What you are asked to do: I'd like the entries reproduced exactly, with the images omitted.
#### Entries provided
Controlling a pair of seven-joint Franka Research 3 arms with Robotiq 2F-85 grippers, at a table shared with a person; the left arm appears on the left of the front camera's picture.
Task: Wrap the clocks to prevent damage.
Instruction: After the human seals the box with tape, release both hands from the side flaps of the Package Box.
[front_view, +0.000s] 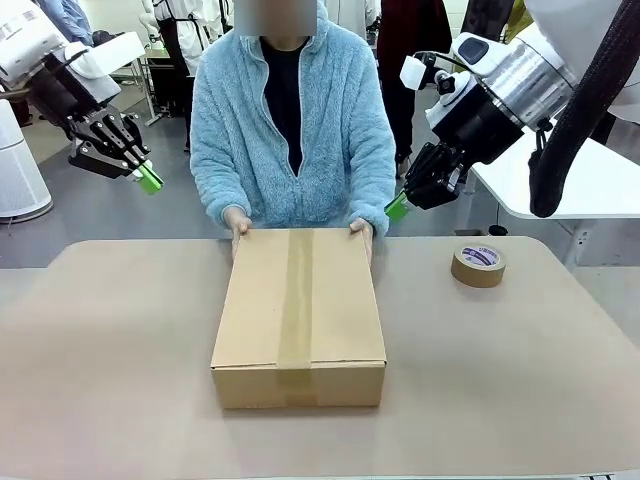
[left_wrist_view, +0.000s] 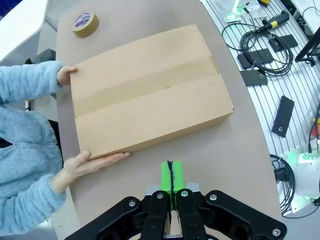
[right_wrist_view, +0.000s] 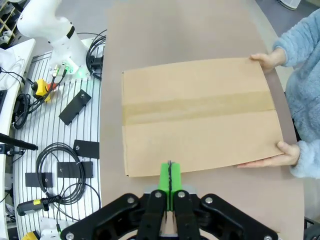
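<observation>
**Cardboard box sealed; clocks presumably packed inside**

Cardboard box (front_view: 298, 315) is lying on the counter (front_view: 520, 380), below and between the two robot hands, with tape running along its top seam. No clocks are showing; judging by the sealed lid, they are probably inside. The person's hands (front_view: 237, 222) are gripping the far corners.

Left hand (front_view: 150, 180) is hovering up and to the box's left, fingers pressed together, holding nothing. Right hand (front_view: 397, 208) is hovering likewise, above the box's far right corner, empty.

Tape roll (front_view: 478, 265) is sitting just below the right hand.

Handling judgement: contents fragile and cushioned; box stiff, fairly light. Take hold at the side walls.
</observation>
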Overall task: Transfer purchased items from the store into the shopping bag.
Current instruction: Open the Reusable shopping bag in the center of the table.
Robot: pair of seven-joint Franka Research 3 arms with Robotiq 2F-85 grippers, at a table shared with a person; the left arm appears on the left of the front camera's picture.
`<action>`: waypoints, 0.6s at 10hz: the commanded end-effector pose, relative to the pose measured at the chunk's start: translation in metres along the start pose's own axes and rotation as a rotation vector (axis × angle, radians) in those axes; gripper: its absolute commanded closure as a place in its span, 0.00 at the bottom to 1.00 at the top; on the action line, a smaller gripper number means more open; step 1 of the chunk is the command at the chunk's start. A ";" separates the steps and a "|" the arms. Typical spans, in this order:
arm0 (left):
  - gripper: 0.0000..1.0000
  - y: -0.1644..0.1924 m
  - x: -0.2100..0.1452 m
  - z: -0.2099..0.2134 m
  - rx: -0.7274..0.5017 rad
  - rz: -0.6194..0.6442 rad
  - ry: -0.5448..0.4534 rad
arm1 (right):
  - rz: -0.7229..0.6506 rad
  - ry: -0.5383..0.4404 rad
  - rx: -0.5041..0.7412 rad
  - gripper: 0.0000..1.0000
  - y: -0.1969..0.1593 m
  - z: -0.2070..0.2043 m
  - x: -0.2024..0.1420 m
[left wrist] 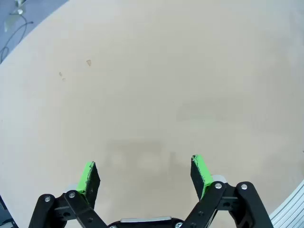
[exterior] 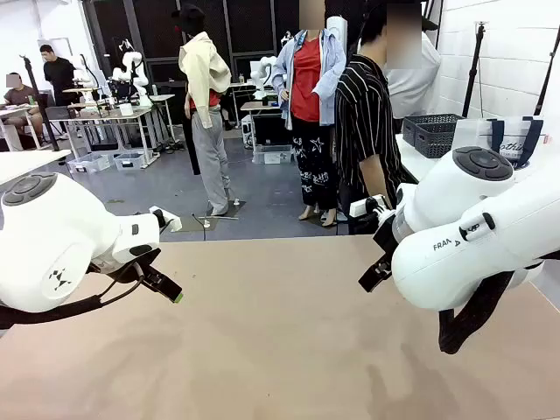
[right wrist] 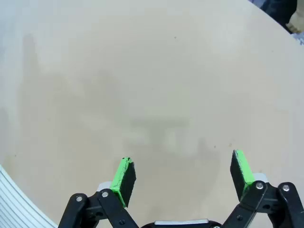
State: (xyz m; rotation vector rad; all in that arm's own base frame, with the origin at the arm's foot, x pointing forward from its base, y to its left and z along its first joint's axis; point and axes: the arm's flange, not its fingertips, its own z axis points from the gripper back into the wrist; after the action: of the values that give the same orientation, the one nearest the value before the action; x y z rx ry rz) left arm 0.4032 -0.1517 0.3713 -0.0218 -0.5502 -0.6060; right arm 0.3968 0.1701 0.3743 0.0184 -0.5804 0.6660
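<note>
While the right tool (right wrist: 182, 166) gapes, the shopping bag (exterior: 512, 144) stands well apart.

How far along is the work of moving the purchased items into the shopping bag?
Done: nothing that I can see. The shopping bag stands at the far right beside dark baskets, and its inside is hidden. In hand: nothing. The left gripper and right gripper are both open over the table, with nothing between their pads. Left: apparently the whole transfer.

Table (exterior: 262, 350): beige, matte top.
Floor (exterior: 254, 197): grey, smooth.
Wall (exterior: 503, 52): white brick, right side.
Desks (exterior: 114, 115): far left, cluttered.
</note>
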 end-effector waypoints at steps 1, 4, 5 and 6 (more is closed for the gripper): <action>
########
Response:
Controlling a pair of seven-joint Franka Research 3 arms with Robotiq 2F-85 grippers, at a table shared with a person; the left arm appears on the left of the front camera's picture.
Task: Wrap the clocks to prevent damage.
Instruction: After the human seals the box with tape, release both hands from the side flaps of the Package Box.
[front_view, +0.000s] 
[left_wrist_view, +0.000s] 
[right_wrist_view, +0.000s] 
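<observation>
**Cardboard box sealed; clocks presumably packed inside**

Cardboard box (front_view: 298, 315) is lying on the counter (front_view: 520, 380), below and between the two robot hands, with tape running along its top seam. No clocks are showing; judging by the sealed lid, they are probably inside. The person's hands (front_view: 237, 222) are gripping the far corners.

Left hand (front_view: 150, 180) is hovering up and to the box's left, fingers pressed together, holding nothing. Right hand (front_view: 397, 208) is hovering likewise, above the box's far right corner, empty.

Tape roll (front_view: 478, 265) is sitting just below the right hand.

Handling judgement: contents fragile and cushioned; box stiff, fairly light. Take hold at the side walls.
</observation>
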Overall task: Transfer purchased items from the store into the shopping bag.
Current instruction: Open the Reusable shopping bag in the center of the table.
Robot: pair of seven-joint Franka Research 3 arms with Robotiq 2F-85 grippers, at a table shared with a person; the left arm appears on the left of the front camera's picture.
`<action>`: waypoints, 0.6s at 10hz: the commanded end-effector pose, relative to the pose measured at the chunk's start: translation in metres along the start pose's own axes and rotation as a rotation vector (axis × angle, radians) in those axes; gripper: its absolute commanded closure as a place in its span, 0.00 at the bottom to 1.00 at the top; on the action line, a smaller gripper number means more open; step 1 of the chunk is the command at the chunk's start. A ";" separates the steps and a "|" the arms. Typical spans, in this order:
arm0 (left):
  - gripper: 0.0000..1.0000
  - y: -0.1644..0.1924 m
  - x: -0.2100..0.1452 m
  - z: -0.2099..0.2134 m
  - rx: -0.7274..0.5017 rad
  - rz: -0.6194..0.6442 rad
  - ry: -0.5448..0.4534 rad
arm1 (right):
  - rz: -0.7229..0.6506 rad
  - ry: -0.5383..0.4404 rad
  - rx: -0.5041..0.7412 rad
  - gripper: 0.0000..1.0000
  - y: -0.1969..0.1593 m
  - z: -0.2070..0.2043 m
  - x: -0.2024..0.1420 m
[left wrist] 
[exterior] 
[right wrist] 
State: (xyz m; rotation vector rad; all in that arm's own base frame, with the origin at the arm's foot, x pointing forward from its base, y to its left and z along its first joint's axis; point and axes: the arm's flange, not its fingertips, its own z axis points from the gripper back into the wrist; after the action: of the values that give the same orientation, the one nearest the value before the action; x y z rx ry rz) left arm 0.4032 -0.1517 0.3713 -0.0218 -0.5502 -0.6060; right arm 0.3968 0.1701 0.3743 0.0184 -0.5804 0.6660
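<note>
While the right tool (right wrist: 182, 166) gapes, the shopping bag (exterior: 512, 144) stands well apart.

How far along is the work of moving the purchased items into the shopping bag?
Done: nothing that I can see. The shopping bag stands at the far right beside dark baskets, and its inside is hidden. In hand: nothing. The left gripper and right gripper are both open over the table, with nothing between their pads. Left: apparently the whole transfer.

Table (exterior: 262, 350): beige, matte top.
Floor (exterior: 254, 197): grey, smooth.
Wall (exterior: 503, 52): white brick, right side.
Desks (exterior: 114, 115): far left, cluttered.
</note>
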 end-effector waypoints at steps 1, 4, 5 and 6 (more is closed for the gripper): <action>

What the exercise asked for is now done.